Lenzing launched two CarbonNeutral-certified “carbon zero” Tencel-branded lyocell and modal fibers, produced using renewable energy, which it said will contribute to lower carbon emissions and energy consumption across the supply chain and “kick-start the decarbonization of the textile industry.” This means that the emissions associated with the fibers’ production, manufacturing and distribution have been calculated and reduced through engagement with industry partners wherever possible and offset where not.

The move is part of Lenzing’s longer-term “true carbon zero” campaign, which will deploy four “key levers” in the areas of energy reduction, renewable energy, new technology and supplier engagement to halve its greenhouse-gas emissions by 2030 and achieve climate-neutral production with zero net-carbon emissions by 2050.

Dyeing and finishing

Finnish fiber innovation company Spinnova entered into a long-term collaboration with global chemical company Kemira to develop an eco-friendly inherent fiber dyeing method.

Spinnova’s inherent dyeing process involves mass dyeing the cellulosic fiber mass before extruding into filament, which avoids the excess use of water, energy, heavy metals and other harmful substances that typically go into dyeing fiber, thread and fabric as subsequent processes.

Unifi Inc. introduced Repreve cationic-dyeable polyester, an expansion of its Our Ocean offering.

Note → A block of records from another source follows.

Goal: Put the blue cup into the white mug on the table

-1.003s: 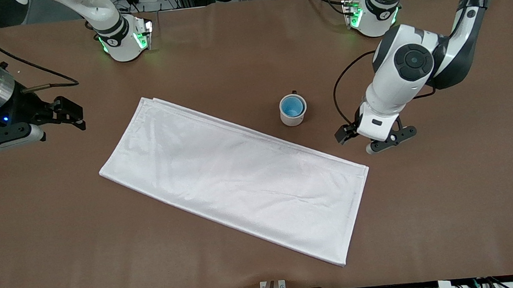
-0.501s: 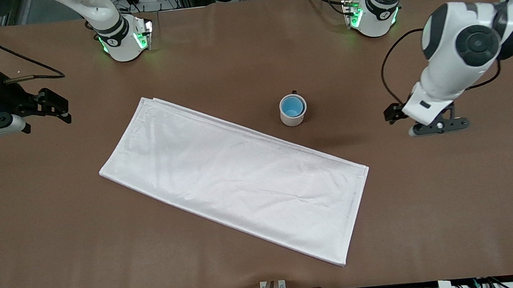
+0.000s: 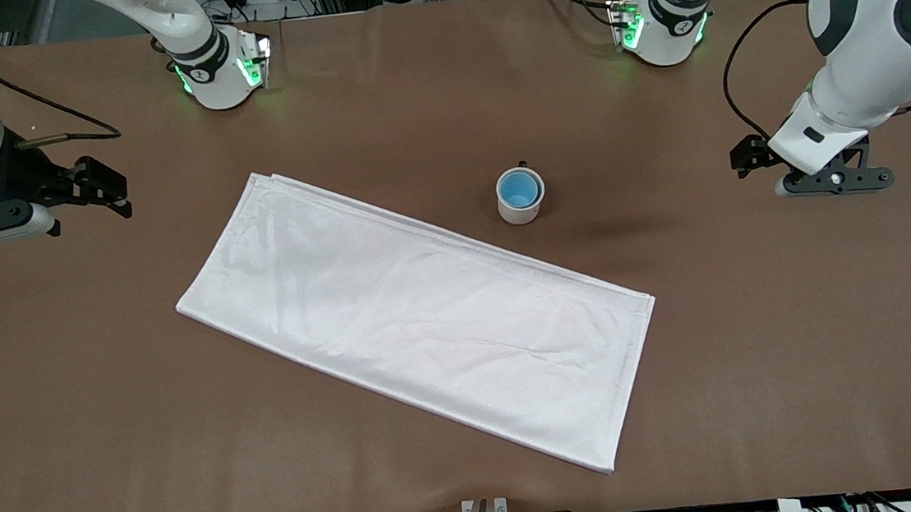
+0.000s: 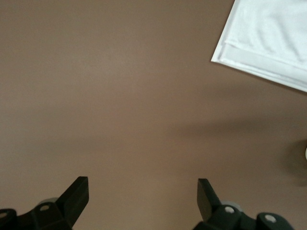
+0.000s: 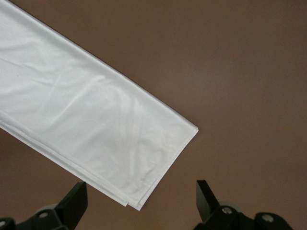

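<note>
Light: bright, even, from overhead.
Shadows: soft smudge on the table (image 3: 618, 229) beside the mug (image 3: 519, 195).
Focus: front view sharp; wrist views slightly soft.

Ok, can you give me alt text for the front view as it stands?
The blue cup sits upright inside the white mug on the brown table, beside a folded white cloth. The open left gripper and right gripper hang apart from it, each over its own end of the table.

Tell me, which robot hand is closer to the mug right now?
The left hand. It hangs over bare table toward the left arm's end, empty and open, away from the mug. The right hand, also open, is much farther off.
</note>
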You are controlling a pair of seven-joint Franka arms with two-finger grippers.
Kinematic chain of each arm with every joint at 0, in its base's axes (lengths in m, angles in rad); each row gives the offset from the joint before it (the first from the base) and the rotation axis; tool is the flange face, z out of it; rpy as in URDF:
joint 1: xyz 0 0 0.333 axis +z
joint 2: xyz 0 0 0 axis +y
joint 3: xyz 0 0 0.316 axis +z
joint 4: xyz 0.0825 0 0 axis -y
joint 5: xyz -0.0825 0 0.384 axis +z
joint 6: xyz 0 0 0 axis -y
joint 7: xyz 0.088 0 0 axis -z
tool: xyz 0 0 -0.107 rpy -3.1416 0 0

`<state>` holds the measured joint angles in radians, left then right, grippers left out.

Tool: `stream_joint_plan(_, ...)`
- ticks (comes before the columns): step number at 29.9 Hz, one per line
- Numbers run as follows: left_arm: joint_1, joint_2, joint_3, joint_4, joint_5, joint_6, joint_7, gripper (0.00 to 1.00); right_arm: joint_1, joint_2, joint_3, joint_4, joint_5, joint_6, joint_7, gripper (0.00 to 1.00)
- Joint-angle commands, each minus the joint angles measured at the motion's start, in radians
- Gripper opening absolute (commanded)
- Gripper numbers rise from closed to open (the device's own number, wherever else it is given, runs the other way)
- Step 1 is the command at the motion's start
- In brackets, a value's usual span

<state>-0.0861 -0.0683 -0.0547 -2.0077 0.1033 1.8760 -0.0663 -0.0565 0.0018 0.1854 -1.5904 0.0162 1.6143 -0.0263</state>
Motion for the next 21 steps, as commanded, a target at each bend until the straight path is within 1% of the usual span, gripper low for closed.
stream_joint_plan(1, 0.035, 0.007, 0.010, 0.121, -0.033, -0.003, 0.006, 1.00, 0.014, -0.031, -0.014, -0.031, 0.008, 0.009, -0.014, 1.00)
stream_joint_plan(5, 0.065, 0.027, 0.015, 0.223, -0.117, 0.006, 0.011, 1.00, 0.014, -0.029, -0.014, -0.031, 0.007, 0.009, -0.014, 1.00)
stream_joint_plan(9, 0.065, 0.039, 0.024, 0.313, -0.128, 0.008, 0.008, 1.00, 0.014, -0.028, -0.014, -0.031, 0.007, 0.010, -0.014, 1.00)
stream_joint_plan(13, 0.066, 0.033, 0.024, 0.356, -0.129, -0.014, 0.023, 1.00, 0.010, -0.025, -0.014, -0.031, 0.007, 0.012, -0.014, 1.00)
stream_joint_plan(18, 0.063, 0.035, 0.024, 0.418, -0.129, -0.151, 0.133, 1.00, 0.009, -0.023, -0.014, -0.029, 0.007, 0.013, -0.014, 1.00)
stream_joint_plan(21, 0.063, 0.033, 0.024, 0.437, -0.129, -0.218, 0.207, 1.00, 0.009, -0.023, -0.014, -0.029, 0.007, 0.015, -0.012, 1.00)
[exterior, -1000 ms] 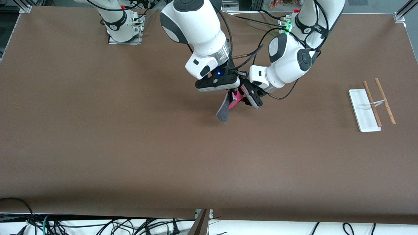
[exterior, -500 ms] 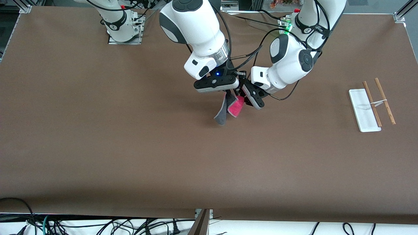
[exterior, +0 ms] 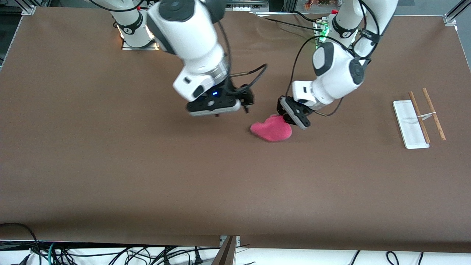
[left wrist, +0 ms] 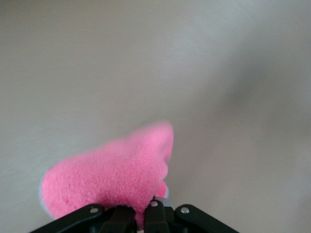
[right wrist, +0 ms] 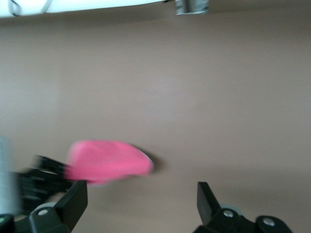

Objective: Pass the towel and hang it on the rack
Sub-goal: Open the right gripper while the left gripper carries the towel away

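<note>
Brown tabletop [exterior: 110,165]: towel [exterior: 271,129] mid-table, pinched by left gripper [exterior: 294,115]; right gripper [exterior: 215,110] empty, fingers spread, beside it; handover apparently done, carrying to rack [exterior: 411,125] next.

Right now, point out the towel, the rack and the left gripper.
towel [exterior: 271,129], front view, middle of its pink top.
rack [exterior: 409,125], front view, bare white base.
left gripper [exterior: 285,115], front view, where it pinches the towel's edge.
</note>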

Combining sustainability and innovation, the cationic-dyeable delivers 100 percent Repreve heathers and solids to the market. Dyeing these yarns could result in energy savings compared to some traditional disperse-dyed polyester by utilizing lower temperatures, Unifi noted. For the consumer, the process offers a higher washing, perspiration and sublimation fastness than traditional polyester fiber.